> What you should do:
Write out exactly the lines of the entries below, from the first through the line containing "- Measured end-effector", and nothing beyond them.

Records supplied Block Start

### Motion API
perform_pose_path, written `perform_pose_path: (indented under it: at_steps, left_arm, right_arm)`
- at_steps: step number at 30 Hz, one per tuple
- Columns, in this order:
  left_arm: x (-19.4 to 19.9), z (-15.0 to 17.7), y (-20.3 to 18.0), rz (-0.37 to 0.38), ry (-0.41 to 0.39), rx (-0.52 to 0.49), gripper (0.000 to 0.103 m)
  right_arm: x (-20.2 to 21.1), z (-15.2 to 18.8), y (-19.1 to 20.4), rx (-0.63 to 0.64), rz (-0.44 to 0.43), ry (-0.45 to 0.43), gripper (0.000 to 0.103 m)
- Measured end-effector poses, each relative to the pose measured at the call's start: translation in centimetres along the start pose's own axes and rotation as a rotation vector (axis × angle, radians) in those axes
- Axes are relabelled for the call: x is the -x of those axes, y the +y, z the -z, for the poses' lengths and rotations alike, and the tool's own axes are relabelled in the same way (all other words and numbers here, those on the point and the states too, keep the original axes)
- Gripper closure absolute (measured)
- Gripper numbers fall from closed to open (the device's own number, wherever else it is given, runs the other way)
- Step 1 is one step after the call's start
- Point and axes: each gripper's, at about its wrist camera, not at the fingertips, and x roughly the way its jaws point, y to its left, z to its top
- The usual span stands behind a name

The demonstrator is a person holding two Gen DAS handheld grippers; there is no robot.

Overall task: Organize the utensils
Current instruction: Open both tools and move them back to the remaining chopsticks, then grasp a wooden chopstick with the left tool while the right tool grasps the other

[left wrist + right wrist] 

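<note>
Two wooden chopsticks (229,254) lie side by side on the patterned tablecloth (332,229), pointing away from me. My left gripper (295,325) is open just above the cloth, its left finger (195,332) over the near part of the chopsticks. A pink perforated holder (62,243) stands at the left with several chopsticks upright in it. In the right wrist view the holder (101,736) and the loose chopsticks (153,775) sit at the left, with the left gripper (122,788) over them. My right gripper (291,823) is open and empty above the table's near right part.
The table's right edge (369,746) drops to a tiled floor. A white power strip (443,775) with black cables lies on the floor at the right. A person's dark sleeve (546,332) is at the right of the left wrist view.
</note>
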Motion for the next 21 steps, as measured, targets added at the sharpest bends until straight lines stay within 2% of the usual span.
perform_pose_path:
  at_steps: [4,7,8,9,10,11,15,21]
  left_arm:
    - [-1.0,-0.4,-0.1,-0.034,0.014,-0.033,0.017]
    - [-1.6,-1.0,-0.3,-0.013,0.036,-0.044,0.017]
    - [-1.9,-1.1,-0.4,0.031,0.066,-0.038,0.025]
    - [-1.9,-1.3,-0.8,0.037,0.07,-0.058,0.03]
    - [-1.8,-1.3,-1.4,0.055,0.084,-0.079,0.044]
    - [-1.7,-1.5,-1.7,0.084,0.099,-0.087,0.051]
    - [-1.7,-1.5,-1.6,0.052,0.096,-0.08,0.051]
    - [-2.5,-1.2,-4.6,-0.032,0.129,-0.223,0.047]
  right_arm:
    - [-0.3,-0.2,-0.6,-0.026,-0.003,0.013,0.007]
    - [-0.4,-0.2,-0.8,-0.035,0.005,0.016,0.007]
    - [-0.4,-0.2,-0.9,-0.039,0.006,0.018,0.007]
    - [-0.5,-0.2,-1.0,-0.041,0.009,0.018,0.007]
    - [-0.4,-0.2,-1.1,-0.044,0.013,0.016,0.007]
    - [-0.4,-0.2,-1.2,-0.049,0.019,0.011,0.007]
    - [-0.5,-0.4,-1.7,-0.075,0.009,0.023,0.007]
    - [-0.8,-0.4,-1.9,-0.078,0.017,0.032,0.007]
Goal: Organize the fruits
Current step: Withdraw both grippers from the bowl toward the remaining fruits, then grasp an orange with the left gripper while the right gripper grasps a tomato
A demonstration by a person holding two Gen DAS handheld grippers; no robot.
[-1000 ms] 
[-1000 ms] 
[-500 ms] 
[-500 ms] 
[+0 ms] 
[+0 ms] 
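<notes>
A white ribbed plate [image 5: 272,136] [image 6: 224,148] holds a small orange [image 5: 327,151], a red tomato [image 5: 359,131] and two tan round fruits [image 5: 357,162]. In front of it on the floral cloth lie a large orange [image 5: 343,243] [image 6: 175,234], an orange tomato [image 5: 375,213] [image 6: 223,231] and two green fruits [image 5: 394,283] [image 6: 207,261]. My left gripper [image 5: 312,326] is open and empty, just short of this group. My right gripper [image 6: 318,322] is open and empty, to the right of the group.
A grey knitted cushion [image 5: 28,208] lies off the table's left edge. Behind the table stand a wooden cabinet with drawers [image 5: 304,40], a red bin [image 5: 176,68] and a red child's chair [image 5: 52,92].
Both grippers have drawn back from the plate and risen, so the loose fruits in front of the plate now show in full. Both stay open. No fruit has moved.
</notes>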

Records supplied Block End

> Written solution:
### Motion API
perform_pose_path, written `perform_pose_path: (indented under it: at_steps, left_arm, right_arm)`
- at_steps: step number at 30 Hz, one per tuple
- Columns, in this order:
  left_arm: x (-19.4 to 19.9), z (-15.0 to 17.7), y (-20.3 to 18.0), rz (-0.37 to 0.38), ry (-0.41 to 0.39), rx (-0.52 to 0.49), gripper (0.000 to 0.103 m)
  right_arm: x (-20.2 to 21.1), z (-15.2 to 18.8), y (-19.1 to 20.4), rx (-0.63 to 0.64), rz (-0.44 to 0.43), ry (-0.45 to 0.43), gripper (0.000 to 0.103 m)
- Measured end-effector poses, each relative to the pose measured at the call's start: translation in centimetres along the start pose's own axes and rotation as a rotation vector (axis × angle, radians) in those axes

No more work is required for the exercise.